Hamlet walks out alone and delivers the axial meditation of western literature. Soliloquy 4 can be moved without damaging its impact, perhaps because of its lack of first-person viewpoint. John Lee disputes whether Shakespeare’s great achievement is the creation of interiority: The limited lexicon of Elizabethans precludes the depiction of selfhood modern psychology achieves—that Hamlet’s descriptions of self are missing “a self-constituting interiority possessed of agency.” He disallows “soul” as synonym, but “soul” is in the play in multiple ways that add up to self. Neuroscience shows how cognition’s split into explicit and implicit compartments allows human consciousness. Neuroscience and postmodern literary interpretation converge in “the gap.” Ellen Spolsky says the “divided mind” evolved to facilitate consciousness also leads to poetry.
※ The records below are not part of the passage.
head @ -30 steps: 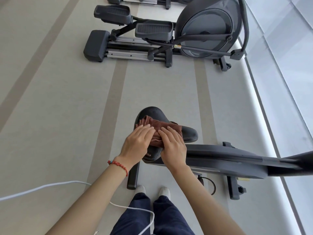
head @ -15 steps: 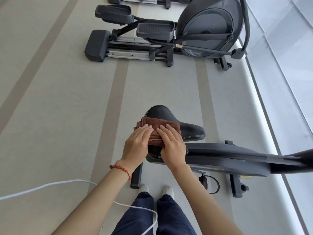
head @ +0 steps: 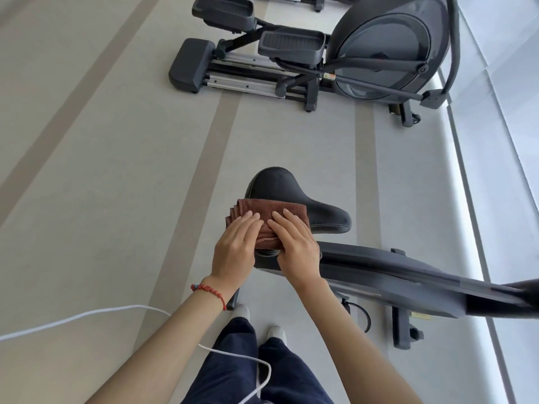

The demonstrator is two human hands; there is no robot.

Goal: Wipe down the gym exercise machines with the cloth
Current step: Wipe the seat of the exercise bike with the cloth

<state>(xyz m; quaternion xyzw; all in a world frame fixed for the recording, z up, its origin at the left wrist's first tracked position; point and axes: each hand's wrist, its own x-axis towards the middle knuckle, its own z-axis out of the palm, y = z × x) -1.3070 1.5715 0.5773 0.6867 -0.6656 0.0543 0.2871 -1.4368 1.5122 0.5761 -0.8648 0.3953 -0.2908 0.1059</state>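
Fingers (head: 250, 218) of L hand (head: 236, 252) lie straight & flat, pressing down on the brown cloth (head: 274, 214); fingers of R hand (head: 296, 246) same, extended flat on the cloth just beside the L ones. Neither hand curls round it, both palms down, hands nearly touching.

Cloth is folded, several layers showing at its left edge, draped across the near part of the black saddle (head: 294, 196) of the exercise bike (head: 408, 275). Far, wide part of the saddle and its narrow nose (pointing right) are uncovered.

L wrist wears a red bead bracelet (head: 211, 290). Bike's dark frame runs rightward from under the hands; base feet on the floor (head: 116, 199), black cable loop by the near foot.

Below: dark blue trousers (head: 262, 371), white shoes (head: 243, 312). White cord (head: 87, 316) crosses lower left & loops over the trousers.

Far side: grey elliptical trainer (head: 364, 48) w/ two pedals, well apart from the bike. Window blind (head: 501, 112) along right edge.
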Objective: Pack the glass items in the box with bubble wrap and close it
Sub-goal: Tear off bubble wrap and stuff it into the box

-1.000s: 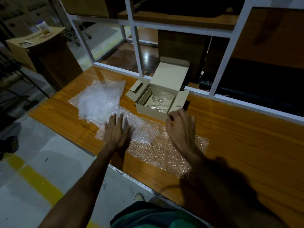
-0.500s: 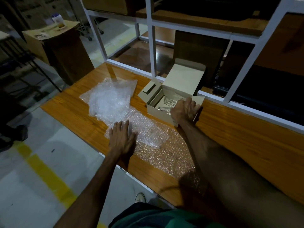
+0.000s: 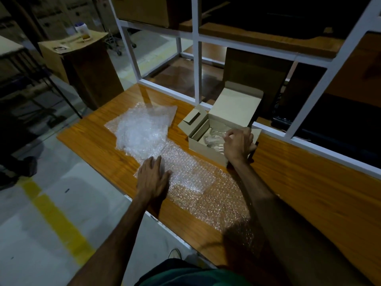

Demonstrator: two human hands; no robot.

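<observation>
Glass items [image 3: 214,140] lie inside the small cardboard box [image 3: 208,150], which sits open on the wooden table [image 3: 309,195] with its lid flap standing up at the back. They look clear and shiny, and I cannot tell how many there are. Glass is hard and smooth, so it can slip, and it breaks if it bumps. I think each piece should be held around its thick middle, not by a thin edge, and lifted slowly.

Reaching over the near right corner of the box is the right hand [image 3: 238,144]. Its fingers are curled down over the glass, but I cannot tell if they hold a piece yet.

Meanwhile the left hand [image 3: 153,176] lies flat on the bubble wrap sheet [image 3: 206,190], fingers straight and close together, pressing it to the table. This sheet is spread out just in front of the box. It is light, soft and bendy, so it can slide or curl up if nobody holds it. A good place to grab it is at a corner or an edge.

1 more puffy pile of bubble wrap [image 3: 142,131] sits to the left of the box.
</observation>
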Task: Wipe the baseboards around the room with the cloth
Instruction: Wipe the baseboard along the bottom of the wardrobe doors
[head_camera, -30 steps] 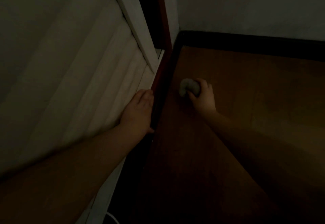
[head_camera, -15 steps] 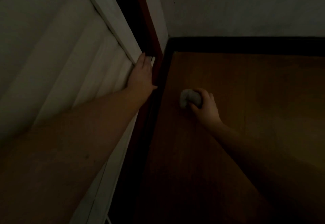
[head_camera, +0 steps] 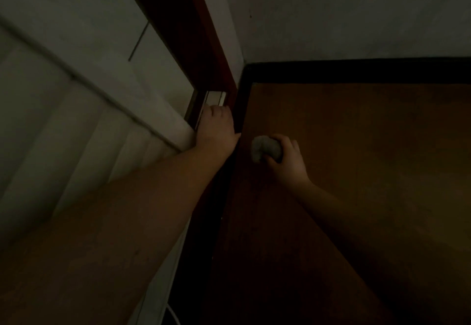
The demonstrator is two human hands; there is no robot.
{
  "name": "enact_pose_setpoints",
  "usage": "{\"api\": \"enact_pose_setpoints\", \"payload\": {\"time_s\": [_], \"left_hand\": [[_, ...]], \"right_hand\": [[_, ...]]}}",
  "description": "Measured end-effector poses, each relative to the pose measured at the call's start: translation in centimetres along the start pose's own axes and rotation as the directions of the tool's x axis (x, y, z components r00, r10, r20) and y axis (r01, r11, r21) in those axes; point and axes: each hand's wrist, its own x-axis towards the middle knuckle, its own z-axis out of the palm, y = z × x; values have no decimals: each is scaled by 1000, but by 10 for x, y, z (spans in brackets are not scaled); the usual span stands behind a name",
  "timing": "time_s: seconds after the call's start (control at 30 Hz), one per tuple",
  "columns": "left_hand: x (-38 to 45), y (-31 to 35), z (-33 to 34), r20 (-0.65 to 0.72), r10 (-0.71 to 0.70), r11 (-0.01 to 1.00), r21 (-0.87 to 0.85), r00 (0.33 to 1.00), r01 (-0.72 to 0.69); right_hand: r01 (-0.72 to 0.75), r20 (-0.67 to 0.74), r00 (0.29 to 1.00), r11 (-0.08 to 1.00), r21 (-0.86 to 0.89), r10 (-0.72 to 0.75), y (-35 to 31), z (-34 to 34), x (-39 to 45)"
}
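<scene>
Right hand fingers curl around a pale balled-up cloth on the brown wooden floor, beside the dark baseboard. Left hand braces flat; slipping risks missing the dim corner.

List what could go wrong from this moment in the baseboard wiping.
1. The left hand rests at the edge of the white panelled door beside the red-brown frame; fingers might get pinched if the door swings.
2. The right hand grips the small balled grey cloth over the brown floor, short of the dark baseboard; the corner may be missed.
3. Dim light could hide dust.
</scene>
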Motion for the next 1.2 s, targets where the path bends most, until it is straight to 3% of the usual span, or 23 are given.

Different brain functions create a gap between visual and linguistic. The center of Hamlet’s consciousness is reflected in The Mousetrap. Her “slippage between word and world” goes to the heart of his mystery, which he returns to in Soliloquy 7. Neuroscience’s idea of consciousness as a product of the gap in a bicameral brain seems right. I am me myself choosing right and not wrong, in a circular process. Freud found some bad deeds were done because they were forbidden and accompanied by a mental relief. These he “described as criminals from a sense of guilt.” Guilt comes from the superego developing as a self-observing capacity, “which has the function of observing and criticizing the self and of exercising a censorship {.} which we become aware of as our ‘conscience.’” In “Mourning and Melancholia” he footnotes the play to show how object loss—normally only causing mourning—can turn against the self. The shadow of the lost object fell upon the ego, which led to conscience, leading to consciousness.